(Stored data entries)
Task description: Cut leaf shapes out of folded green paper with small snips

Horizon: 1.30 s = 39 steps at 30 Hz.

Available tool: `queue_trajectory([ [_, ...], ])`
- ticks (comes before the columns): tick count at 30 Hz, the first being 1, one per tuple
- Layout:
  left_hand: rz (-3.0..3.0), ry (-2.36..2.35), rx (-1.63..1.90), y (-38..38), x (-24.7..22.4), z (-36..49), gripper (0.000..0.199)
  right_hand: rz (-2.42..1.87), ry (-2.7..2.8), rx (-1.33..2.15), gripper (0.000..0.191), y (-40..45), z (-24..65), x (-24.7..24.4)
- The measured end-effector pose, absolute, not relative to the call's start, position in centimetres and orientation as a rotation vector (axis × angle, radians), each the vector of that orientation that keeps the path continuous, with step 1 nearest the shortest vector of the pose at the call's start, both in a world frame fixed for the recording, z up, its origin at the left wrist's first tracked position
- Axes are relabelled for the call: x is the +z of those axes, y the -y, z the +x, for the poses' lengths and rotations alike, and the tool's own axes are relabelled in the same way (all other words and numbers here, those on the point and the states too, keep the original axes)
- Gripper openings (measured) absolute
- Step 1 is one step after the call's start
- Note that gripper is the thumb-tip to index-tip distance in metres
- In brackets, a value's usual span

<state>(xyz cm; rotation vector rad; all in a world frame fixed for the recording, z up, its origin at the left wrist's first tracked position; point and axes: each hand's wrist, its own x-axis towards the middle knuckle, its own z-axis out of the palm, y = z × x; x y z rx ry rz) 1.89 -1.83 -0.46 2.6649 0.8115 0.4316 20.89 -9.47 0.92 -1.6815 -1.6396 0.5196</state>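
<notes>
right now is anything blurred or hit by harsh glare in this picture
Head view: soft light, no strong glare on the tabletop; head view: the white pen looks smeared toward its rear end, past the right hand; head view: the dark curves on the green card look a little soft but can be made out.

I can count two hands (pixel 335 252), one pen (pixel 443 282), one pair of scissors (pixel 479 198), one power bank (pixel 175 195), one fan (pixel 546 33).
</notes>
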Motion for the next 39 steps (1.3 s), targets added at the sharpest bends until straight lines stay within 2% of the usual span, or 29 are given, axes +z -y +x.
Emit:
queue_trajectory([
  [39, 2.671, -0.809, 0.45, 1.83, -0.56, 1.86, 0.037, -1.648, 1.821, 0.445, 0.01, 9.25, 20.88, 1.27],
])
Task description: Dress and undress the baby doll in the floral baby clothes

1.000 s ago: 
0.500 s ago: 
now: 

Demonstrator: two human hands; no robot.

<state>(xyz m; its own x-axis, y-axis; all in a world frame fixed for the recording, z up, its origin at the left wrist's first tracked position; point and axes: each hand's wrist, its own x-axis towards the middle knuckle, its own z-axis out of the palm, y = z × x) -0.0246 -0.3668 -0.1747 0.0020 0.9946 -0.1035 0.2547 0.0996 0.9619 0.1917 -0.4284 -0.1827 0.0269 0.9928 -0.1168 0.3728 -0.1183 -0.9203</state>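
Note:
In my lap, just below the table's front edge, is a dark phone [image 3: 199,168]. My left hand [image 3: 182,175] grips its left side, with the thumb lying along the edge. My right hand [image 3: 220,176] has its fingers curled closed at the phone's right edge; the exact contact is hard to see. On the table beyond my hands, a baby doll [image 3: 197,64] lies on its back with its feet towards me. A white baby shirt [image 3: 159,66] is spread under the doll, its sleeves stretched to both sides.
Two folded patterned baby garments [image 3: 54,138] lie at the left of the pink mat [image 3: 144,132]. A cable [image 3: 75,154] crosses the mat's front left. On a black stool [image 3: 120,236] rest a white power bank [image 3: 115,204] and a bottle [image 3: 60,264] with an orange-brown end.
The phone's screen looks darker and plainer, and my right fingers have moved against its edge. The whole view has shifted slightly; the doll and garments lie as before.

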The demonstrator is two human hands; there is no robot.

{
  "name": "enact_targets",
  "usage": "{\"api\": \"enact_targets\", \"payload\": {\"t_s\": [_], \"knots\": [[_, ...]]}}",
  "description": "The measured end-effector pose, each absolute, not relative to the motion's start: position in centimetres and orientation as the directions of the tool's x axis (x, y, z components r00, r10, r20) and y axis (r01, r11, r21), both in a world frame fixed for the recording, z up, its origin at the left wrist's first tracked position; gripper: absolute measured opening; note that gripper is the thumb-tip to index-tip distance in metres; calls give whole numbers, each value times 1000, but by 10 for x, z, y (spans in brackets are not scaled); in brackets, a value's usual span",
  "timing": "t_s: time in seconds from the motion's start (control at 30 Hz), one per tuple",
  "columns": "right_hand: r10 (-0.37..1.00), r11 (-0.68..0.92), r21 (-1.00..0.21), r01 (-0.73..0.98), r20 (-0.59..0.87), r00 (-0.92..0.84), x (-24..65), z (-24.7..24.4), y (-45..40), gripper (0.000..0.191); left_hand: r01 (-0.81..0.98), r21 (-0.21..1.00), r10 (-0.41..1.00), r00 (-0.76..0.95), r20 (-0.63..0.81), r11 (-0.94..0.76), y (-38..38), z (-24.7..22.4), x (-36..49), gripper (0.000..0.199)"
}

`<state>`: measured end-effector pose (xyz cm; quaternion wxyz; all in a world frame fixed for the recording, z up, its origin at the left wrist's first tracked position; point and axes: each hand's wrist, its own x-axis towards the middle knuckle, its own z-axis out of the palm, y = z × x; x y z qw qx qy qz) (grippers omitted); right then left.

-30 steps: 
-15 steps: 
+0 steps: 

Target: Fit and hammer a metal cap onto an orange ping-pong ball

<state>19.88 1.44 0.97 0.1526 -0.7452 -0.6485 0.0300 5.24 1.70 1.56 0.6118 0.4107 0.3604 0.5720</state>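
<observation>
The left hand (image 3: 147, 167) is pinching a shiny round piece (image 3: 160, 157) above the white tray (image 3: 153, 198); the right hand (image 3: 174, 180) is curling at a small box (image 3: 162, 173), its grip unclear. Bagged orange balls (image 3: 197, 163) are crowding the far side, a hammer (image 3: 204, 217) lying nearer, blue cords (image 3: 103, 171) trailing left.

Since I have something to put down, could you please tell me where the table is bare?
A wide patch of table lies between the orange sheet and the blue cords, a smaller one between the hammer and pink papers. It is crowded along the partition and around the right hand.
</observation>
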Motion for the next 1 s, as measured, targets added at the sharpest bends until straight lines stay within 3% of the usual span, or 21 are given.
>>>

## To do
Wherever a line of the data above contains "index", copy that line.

## Response below
- Note that gripper is the thumb-tip to index-tip distance in metres
  "description": "The measured end-effector pose, each absolute, not relative to the motion's start: position in centimetres and orientation as the directions of the tool's x axis (x, y, z components r00, r10, r20) and y axis (r01, r11, r21), both in a world frame fixed for the recording, z up, its origin at the left wrist's first tracked position; gripper: absolute measured opening; note that gripper is the thumb-tip to index-tip distance in metres; calls give whole numbers, each value times 1000, but by 10 for x, z, y (spans in brackets are not scaled); in brackets, a value's usual span",

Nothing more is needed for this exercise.